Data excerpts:

****

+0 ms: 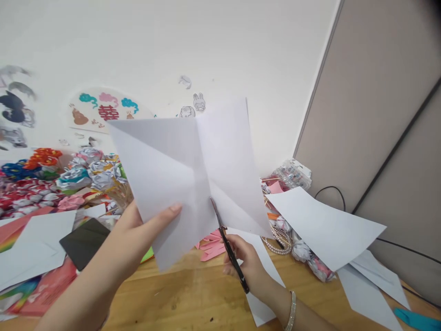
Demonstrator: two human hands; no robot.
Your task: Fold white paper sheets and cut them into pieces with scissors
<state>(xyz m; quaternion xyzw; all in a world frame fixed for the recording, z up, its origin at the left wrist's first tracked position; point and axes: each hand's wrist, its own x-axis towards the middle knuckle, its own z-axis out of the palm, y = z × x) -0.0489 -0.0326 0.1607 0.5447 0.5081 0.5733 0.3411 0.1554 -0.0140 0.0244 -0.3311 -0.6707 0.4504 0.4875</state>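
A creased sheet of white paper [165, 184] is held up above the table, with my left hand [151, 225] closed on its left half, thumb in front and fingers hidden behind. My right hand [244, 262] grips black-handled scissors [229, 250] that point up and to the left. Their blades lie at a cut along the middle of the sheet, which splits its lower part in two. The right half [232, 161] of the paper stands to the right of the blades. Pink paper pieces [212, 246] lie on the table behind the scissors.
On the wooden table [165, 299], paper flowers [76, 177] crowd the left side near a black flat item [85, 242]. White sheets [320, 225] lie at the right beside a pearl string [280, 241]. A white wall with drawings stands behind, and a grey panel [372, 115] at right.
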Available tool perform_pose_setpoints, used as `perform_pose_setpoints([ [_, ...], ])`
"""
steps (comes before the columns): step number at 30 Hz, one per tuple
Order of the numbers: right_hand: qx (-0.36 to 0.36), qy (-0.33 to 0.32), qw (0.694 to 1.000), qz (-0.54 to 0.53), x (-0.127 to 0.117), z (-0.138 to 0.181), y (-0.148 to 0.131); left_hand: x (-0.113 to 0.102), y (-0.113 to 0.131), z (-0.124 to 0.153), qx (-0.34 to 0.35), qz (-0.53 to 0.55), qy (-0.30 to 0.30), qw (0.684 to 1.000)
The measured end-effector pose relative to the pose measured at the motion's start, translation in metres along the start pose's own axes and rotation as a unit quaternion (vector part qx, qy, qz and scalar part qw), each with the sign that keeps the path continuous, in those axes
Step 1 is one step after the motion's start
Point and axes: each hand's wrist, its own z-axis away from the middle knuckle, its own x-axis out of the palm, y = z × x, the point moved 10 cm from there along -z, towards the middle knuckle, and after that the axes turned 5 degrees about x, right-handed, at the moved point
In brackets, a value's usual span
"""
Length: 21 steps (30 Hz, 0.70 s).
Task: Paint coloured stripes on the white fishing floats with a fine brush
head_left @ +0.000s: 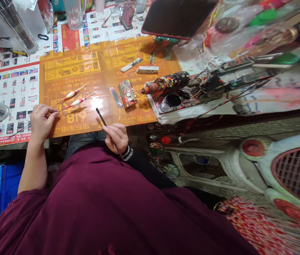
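Observation:
My left hand rests at the left of the amber sheet, thumb and forefinger pinched on the thin stem of a red-and-white fishing float. Just beyond it lies a second fishing float, white with yellow and red; whether its stem is also between my fingers cannot be made out. My right hand, at the sheet's front edge, is closed round a thin dark brush. The brush points up and left, apart from the floats.
A paint-stained block, a blade-like strip and a pale bar lie right of the floats. A paint-spattered tool with an orange nose sits farther right. Above stands a dark screen; a glass mug is at the back.

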Motion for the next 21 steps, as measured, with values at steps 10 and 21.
perform_pose_setpoints([
  [10, 0.053, -0.048, 0.997, 0.017, 0.013, 0.010, 0.015, 0.001, 0.000, 0.000, -0.011, 0.005, -0.006, 1.000],
  [21, 0.007, -0.008, 1.000, -0.007, 0.002, 0.003, 0.003, 0.005, -0.004, -0.004, -0.027, 0.003, -0.001, 1.000],
])
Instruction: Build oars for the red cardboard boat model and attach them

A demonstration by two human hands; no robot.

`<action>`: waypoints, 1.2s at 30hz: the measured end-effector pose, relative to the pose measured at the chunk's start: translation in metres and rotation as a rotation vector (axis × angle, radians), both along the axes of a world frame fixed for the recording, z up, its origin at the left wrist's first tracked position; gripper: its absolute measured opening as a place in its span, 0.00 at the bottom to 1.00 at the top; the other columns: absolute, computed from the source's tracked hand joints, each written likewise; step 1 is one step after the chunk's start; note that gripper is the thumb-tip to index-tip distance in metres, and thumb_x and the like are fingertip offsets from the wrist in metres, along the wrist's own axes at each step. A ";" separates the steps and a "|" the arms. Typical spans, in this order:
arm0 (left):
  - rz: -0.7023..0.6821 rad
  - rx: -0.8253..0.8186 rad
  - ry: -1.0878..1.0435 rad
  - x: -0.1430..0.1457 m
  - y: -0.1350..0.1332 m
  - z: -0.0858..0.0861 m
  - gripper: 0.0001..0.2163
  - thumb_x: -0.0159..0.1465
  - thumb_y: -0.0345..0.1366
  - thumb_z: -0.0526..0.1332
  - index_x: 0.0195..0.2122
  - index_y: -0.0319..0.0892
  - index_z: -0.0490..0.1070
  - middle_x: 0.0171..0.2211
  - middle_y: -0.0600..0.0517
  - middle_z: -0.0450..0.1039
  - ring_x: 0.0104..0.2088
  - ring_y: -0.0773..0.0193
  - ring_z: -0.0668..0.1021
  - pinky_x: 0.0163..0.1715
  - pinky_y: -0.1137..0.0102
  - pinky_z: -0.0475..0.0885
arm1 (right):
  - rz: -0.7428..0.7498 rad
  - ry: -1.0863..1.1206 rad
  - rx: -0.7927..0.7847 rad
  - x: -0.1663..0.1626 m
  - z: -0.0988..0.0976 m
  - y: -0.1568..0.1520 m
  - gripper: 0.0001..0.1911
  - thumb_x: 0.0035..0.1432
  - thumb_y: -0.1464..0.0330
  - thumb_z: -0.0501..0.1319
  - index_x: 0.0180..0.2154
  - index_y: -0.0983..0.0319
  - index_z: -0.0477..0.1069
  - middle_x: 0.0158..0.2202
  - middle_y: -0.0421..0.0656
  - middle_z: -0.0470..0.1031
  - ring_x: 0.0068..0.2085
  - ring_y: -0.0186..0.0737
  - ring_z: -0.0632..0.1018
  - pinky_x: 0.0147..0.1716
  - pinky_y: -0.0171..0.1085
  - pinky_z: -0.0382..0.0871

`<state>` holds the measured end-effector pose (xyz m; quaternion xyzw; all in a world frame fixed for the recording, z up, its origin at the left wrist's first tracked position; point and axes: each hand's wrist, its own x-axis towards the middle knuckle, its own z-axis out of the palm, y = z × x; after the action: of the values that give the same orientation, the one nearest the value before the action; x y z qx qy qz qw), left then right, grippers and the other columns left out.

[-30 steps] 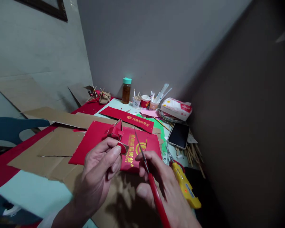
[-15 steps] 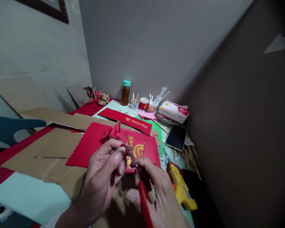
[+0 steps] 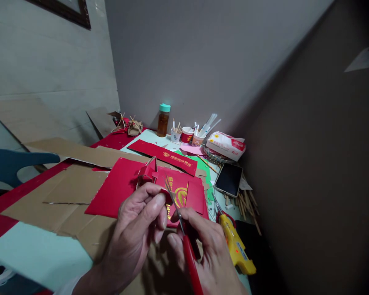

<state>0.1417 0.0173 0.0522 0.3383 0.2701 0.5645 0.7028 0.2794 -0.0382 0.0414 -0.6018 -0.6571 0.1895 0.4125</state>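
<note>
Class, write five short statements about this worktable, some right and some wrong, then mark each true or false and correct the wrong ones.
1. The right hand holds red-handled scissors. True.
2. The left hand grips the phone. False: the left hand pinches a small red piece, and the phone lies untouched.
3. The bottle has a turquoise lid. True.
4. The glue gun is blue. False: the glue gun is yellow.
5. Three small cups stand to the right of the bottle. True.
</note>
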 end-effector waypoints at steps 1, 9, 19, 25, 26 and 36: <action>-0.003 -0.004 -0.001 0.000 0.000 0.000 0.09 0.58 0.43 0.75 0.32 0.46 0.80 0.17 0.58 0.71 0.16 0.75 0.67 0.18 0.82 0.63 | -0.005 -0.008 0.004 0.000 0.000 0.000 0.09 0.59 0.63 0.63 0.41 0.50 0.78 0.37 0.38 0.84 0.37 0.44 0.83 0.34 0.35 0.78; -0.017 0.021 0.049 -0.003 0.001 0.002 0.11 0.57 0.45 0.75 0.31 0.45 0.78 0.16 0.58 0.70 0.15 0.75 0.66 0.16 0.82 0.61 | 0.044 -0.064 0.099 0.005 0.002 -0.002 0.10 0.57 0.72 0.60 0.38 0.53 0.76 0.33 0.39 0.83 0.35 0.43 0.83 0.33 0.35 0.79; -0.049 0.045 0.071 -0.017 0.000 -0.005 0.08 0.58 0.43 0.75 0.32 0.47 0.81 0.16 0.57 0.71 0.15 0.76 0.67 0.15 0.85 0.61 | 0.196 -0.056 0.068 0.011 0.015 0.001 0.08 0.57 0.74 0.57 0.30 0.55 0.70 0.22 0.37 0.73 0.22 0.37 0.75 0.22 0.32 0.69; -0.047 0.040 0.103 -0.023 0.001 -0.008 0.06 0.60 0.41 0.73 0.33 0.47 0.81 0.16 0.57 0.71 0.15 0.76 0.67 0.15 0.85 0.61 | 0.220 -0.024 0.040 0.007 0.016 0.002 0.06 0.57 0.71 0.59 0.32 0.55 0.73 0.25 0.38 0.77 0.25 0.40 0.78 0.26 0.35 0.71; -0.038 0.048 0.107 -0.023 0.001 -0.008 0.05 0.60 0.41 0.73 0.33 0.47 0.81 0.16 0.57 0.72 0.15 0.76 0.68 0.15 0.85 0.61 | 0.193 -0.033 0.030 0.006 0.014 0.002 0.04 0.58 0.69 0.61 0.33 0.55 0.74 0.27 0.39 0.78 0.27 0.41 0.79 0.27 0.35 0.72; 0.034 -0.058 0.240 -0.023 -0.005 0.004 0.12 0.52 0.43 0.78 0.27 0.43 0.79 0.13 0.58 0.69 0.12 0.78 0.65 0.13 0.86 0.59 | 0.210 -0.093 -0.041 0.007 0.004 0.001 0.09 0.63 0.69 0.58 0.28 0.58 0.68 0.24 0.36 0.71 0.26 0.34 0.72 0.25 0.31 0.66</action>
<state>0.1188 0.0120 0.0561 0.3781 0.3741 0.5238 0.6653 0.2869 -0.0376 0.0454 -0.5463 -0.7309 0.2170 0.3469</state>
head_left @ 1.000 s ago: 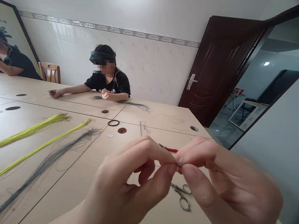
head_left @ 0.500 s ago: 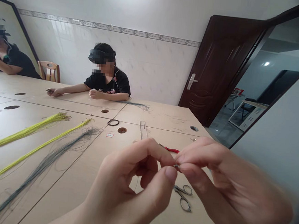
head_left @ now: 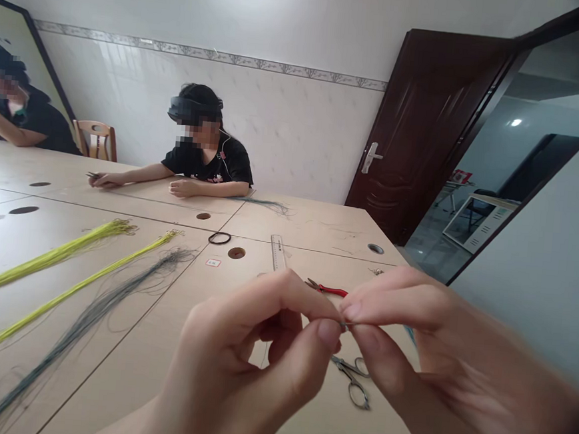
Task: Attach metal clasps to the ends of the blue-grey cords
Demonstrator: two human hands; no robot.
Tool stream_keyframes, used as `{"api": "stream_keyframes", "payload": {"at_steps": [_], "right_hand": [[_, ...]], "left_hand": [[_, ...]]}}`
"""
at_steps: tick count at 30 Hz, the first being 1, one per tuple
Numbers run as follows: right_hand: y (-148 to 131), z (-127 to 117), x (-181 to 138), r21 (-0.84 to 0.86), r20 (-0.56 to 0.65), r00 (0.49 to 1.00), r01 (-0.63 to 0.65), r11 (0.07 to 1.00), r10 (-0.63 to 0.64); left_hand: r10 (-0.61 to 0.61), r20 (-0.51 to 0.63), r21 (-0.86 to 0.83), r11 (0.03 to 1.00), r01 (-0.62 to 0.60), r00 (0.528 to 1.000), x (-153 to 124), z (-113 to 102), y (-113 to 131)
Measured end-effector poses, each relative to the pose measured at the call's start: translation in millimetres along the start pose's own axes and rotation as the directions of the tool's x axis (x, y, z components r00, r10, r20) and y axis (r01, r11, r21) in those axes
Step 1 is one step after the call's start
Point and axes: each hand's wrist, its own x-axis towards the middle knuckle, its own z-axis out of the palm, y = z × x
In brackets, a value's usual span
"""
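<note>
Metal, probably a tiny piece (head_left: 345,324), lies sideways between the left hand (head_left: 253,354) and right hand (head_left: 438,362), both pinching it above the scissors (head_left: 354,377).

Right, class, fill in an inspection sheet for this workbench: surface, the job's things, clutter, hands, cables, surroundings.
Surface: pale wooden table with round holes.
Job's things: a tiny metal piece pinched between both hands; too small to identify.
Clutter: small scissors, red-handled pliers, clear ruler, black ring.
Hands: left hand and right hand raised above the table, thumb and forefinger tips meeting on the piece.
Cables: two yellow cord bundles and loose grey thread lying on the left.
Surroundings: two people seated at the far side, a wooden chair, an open dark door.
</note>
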Motion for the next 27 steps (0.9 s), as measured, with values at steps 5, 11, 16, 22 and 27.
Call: {"api": "stream_keyframes", "payload": {"at_steps": [5,11,16,22,27], "right_hand": [[5.0,1.3,-0.4,0.029,-0.027,0.994,0.106,0.994,-0.105],[1.2,6.7,-3.5,-0.061,-0.101,0.991,0.082,0.995,-0.088],[1.2,4.2,-7.5,-0.135,-0.087,0.991,0.094,0.986,-0.106],[1.8,1.5,-6.2,-0.165,-0.068,0.989,0.121,0.979,-0.134],[2.5,5.9,-5.0,-0.158,-0.092,0.985,0.128,0.979,-0.143]], "left_hand": [[0.009,0.023,-0.023,1.0,-0.008,1.0,-0.3,-2.8,-1.0],[0.041,0.026,-0.031,0.999,-0.04,0.999,0.8,-4.3,-1.2],[0.043,0.053,-0.029,0.999,-0.042,0.998,1.3,-5.0,0.5],[0.068,0.051,-0.055,0.996,-0.065,0.996,0.8,-5.3,1.6],[0.065,0.043,-0.068,0.996,-0.062,0.997,-0.2,-4.8,2.0]]}}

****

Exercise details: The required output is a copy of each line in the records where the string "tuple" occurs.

Exercise response:
steps (comes before the columns): step number at 30 Hz, one per tuple
at_steps: tick count at 30 Hz, the first being 1, one per tuple

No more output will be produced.